Lesson 6.1: Linear Association Between Two Numerical Variables
![""](http://introprobabilityandstatistics.pressbooks.tru.ca/wp-content/uploads/sites/113/2022/05/countries_health_wealth_2021-medium-01-2-1024x671-1.png)
Lesson Learning Objectives
- Draw a scatterplot using statistical software.
- Interpret the features of a scatterplot.
- Understand the distinction between an explanatory (or predictor) variable and a response variable.
- Use statistical software to calculate the correlation coefficient.
- Understand how the correlation coefficient measures the strength of the linear relationship between two variables.
- Know the basic properties of the correlation coefficient.
Lesson 6.1 Checklist
Learning activity | Graded? | Estimated time |
---|---|---|
Read OpenIntro Statistics section 8.1 and supplementary notes | No | 30 mins |
Watch instructional video | No | 5 mins |
Answer two section check-in questions | Yes | 15 mins |
Work through virtual statistical software lab | No | 45 mins |
Answer two virtual statistical software lab questions | Yes | 15 mins |
Work on practice exercises | No | 1.5 hours |
Explore suggested websites | No | 15 mins |
Learning Activities
Readings 📖 and Instructional Video 🎦
Scatterplots and Correlation
Read Section 8.1: Fitting a Line, Residuals, and Correlation in OpenIntro Statistics (Diez et al., 2019) CC BY-SA 3.0. The best way to describe how two numerical variables vary together is to create a scatterplot, a statistical graph we first looked at in Lesson 1.3. If there is a linear relationship between the two variables, we can summarize that relationship with a line on the scatterplot and a number called the correlation that measures the strength and direction of that relationship. As you read, look up new terminology in the Glossary and self-assess your understanding by attempting the guided practice exercises.

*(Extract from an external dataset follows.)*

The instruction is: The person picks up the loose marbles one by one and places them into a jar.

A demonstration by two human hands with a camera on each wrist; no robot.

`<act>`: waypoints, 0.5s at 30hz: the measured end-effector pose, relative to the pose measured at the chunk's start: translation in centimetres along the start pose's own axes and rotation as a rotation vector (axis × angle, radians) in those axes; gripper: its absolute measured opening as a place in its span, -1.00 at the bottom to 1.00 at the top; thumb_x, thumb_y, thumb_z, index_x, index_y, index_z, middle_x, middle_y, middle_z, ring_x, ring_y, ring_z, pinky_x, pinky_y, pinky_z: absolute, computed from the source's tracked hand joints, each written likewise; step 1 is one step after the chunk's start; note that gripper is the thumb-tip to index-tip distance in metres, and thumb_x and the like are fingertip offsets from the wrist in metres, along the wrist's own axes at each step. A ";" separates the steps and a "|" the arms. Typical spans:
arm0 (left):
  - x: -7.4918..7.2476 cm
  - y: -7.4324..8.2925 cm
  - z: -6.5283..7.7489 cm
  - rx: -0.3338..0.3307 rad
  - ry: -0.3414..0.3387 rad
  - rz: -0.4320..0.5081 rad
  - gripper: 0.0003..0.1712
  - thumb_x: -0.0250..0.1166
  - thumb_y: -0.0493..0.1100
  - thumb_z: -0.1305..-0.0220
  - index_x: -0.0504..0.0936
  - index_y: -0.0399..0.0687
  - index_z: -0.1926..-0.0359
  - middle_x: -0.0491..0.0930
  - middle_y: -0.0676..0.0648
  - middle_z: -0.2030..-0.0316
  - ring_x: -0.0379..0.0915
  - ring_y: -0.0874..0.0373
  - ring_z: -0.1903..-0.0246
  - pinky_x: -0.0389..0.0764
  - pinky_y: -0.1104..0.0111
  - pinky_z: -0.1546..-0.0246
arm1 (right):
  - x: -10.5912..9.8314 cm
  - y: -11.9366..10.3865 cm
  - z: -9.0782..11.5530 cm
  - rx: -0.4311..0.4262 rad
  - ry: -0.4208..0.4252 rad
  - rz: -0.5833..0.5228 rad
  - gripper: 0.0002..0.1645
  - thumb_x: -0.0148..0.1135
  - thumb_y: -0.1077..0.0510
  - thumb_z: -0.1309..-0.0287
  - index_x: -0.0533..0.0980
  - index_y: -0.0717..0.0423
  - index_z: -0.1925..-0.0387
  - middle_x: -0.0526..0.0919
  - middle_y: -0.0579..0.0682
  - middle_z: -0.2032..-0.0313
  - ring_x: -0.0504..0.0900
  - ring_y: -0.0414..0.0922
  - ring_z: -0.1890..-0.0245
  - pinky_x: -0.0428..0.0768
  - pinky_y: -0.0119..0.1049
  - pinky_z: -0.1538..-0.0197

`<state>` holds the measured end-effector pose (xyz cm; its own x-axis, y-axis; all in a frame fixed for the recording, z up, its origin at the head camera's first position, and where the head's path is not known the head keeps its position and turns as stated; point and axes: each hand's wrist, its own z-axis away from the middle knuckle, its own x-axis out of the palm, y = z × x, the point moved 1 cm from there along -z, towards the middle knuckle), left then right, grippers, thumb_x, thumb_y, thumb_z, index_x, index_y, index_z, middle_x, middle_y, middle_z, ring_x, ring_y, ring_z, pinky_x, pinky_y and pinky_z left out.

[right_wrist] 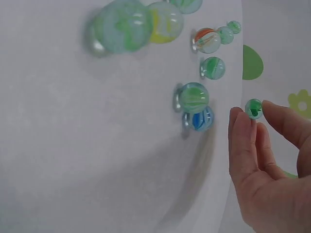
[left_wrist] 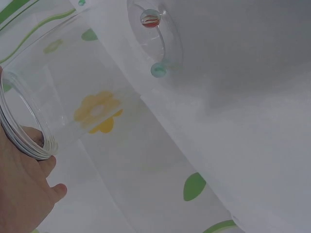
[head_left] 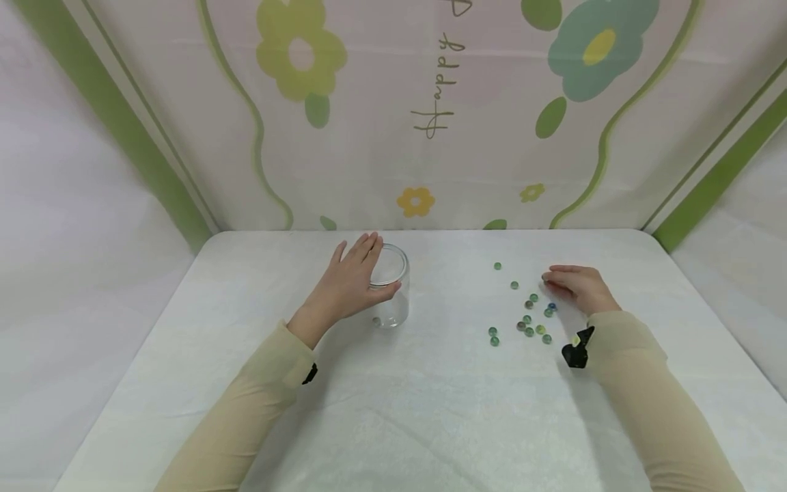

Watch the following video, Line Fitting, Residuals, and Correlation (Barr et al., 2014), on these topics (duration 00:04:04).
So far in this course we’ve analyzed:
- a single categorical variable with two categories (Lesson 4.1);
- a single categorical variable with multiple categories (Lesson 4.2);
- two categorical variables with multiple categories (Lesson 4.3);
- a single numerical variable (Lesson 5.1);
- a numerical response variable and a categorical explanatory variable with two categories (Lesson 5.2); and,
- a numerical response variable and a categorical explanatory variable with multiple categories (Lesson 5.3).
In this unit, we analyze a numerical response variable and a numerical explanatory variable (this lesson and Lesson 6.2). Then in Lesson 6.3 we introduce a model that can analyze a numerical response variable and multiple explanatory variables, both numerical and categorical.
Scatterplots, Linear Relationships, and Correlation
Read Supplementary Notes 6.1, which discusses scatterplots and correlation.
Lesson Check-in Questions ✍
Virtual Statistical Software Lab 💻
Work through the virtual statistical software lab: Software Lab 6.1. In this lab you’ll work with an interesting dataset on student evaluations of professors and explore the relationships between different pairs of numerical variables. As you work through the lab, answer the exercises in the shaded boxes. These exercises are not graded but the solutions are available: Software Lab 6.1 Solutions. The lab should take you no more than 45 minutes to complete.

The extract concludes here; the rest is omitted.